Problem to work on →
Please take the records that follow and repeat exactly the lines starting with the line with "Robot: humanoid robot" and going on through the line with "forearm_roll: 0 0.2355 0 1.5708".

Dataset records →
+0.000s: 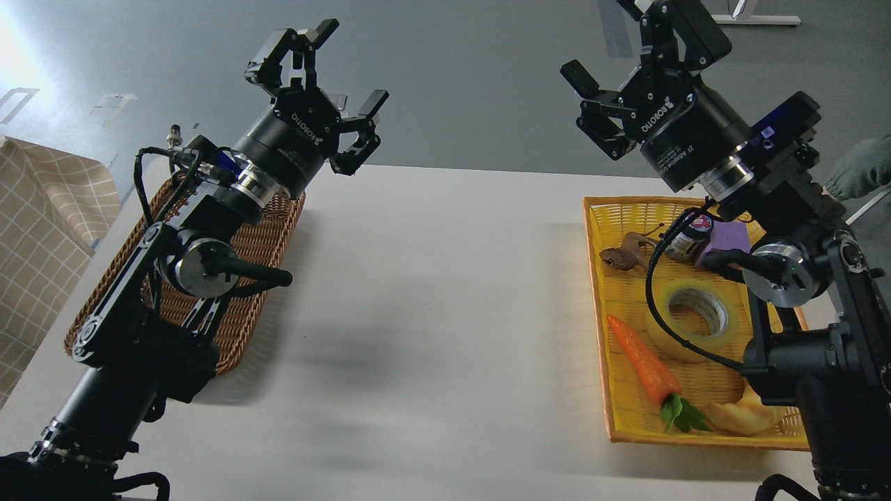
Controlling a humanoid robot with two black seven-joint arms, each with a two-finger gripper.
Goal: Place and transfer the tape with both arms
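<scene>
Head view only. Tape (694, 318), a wide roll of translucent yellow packing tape with a grey-white core, lies flat in the yellow woven plastic basket (597, 292) at the right of the white desk (431, 292). Untouched; nothing grips it. Sharing the basket: orange toy carrot with green leaves (644, 362) just left of the roll, pale yellow croissant (745, 416) nearer the front edge, brown figurine (623, 256), small dark bottle (686, 240) and purple block (731, 236) at the back.

Right gripper (609, 80) raised above the basket's far end, jaws spread wide, holding nothing. Judged poised for a descent onto the roll.

Left gripper (327, 90) raised over the brown wicker basket (264, 243) at the desk's left, jaws likewise wide apart and empty. Probably waiting to receive. Bare desk between the baskets suits a hand-over.
</scene>
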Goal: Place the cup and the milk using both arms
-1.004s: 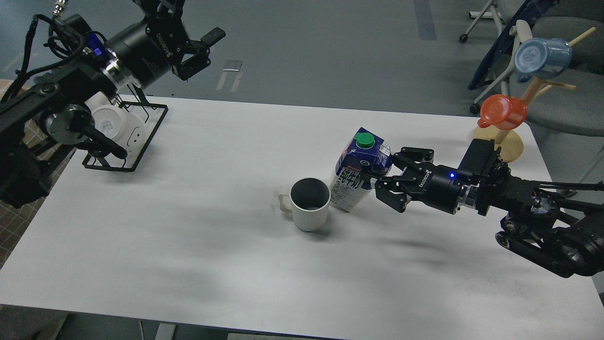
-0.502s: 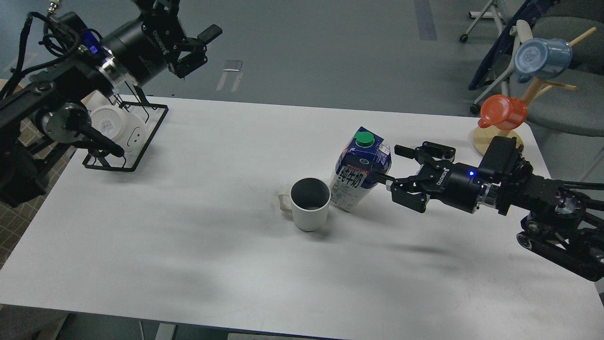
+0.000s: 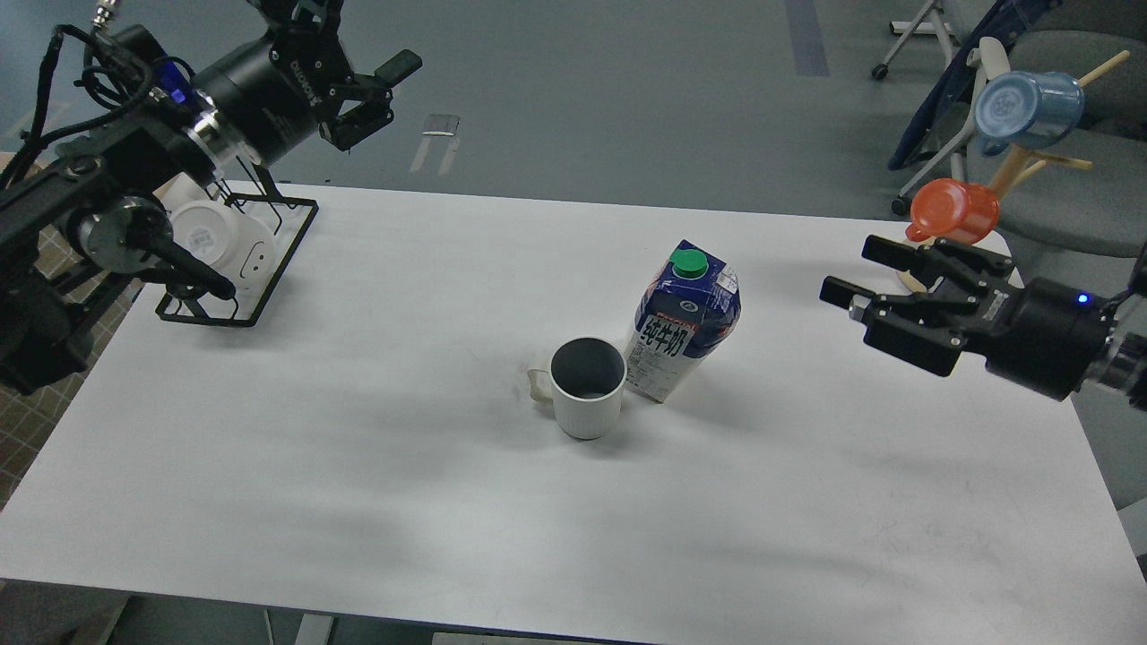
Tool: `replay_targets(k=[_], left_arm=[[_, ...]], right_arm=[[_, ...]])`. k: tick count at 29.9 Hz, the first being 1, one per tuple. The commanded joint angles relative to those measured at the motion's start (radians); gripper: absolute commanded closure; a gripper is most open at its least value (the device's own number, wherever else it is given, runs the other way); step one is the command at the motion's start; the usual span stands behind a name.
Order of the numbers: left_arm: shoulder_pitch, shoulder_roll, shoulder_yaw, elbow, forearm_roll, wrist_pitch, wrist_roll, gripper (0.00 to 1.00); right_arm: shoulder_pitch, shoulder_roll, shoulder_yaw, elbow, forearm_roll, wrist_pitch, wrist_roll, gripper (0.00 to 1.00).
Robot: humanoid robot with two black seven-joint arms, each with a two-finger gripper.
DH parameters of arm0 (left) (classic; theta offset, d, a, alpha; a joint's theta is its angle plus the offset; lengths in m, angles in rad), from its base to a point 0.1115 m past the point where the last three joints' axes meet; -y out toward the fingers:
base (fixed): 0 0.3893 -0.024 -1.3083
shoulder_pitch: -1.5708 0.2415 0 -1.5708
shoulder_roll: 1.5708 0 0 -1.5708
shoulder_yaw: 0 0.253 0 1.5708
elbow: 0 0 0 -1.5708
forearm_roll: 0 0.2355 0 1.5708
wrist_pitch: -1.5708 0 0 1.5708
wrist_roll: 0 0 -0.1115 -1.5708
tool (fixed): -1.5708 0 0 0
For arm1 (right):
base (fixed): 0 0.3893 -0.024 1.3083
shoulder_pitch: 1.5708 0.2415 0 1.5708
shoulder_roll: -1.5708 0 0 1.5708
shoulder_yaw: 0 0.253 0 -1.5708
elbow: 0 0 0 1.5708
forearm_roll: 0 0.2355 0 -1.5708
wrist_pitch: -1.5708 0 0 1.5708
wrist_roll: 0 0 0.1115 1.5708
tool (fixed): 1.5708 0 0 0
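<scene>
Cup and milk carton upright, touching, mid-table; right gripper spread, empty, at carton's 3 o'clock; left gripper spread at 10 o'clock; retreat level, avoid clipping mug tree.

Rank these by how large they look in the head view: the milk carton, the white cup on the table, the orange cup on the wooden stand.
1. milk carton
2. white cup
3. orange cup, though it stands farther from the camera, so its true size compared with the white cup is unsure.

Black arms, loose cables, blue LEDs, white lettering on wrists.
</scene>
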Motion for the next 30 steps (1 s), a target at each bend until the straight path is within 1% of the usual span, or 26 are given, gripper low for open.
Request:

Answer space →
Robot: humanoid robot with two black seven-joint arms, each with a two-finger gripper.
DH parameters of arm0 (left) (classic; theta offset, d, a, alpha; a joint's theta is its angle plus the offset; lengths in m, angles in rad), from its base to a point 0.1115 m past the point where the last three joints' axes meet; -y out toward the fingers:
base (fixed): 0 0.3893 -0.024 -1.3083
shoulder_pitch: -1.5708 0.2415 0 -1.5708
shoulder_roll: 1.5708 0 0 -1.5708
shoulder_yaw: 0 0.253 0 1.5708
elbow: 0 0 0 -1.5708
forearm_roll: 0 0.2355 0 1.5708

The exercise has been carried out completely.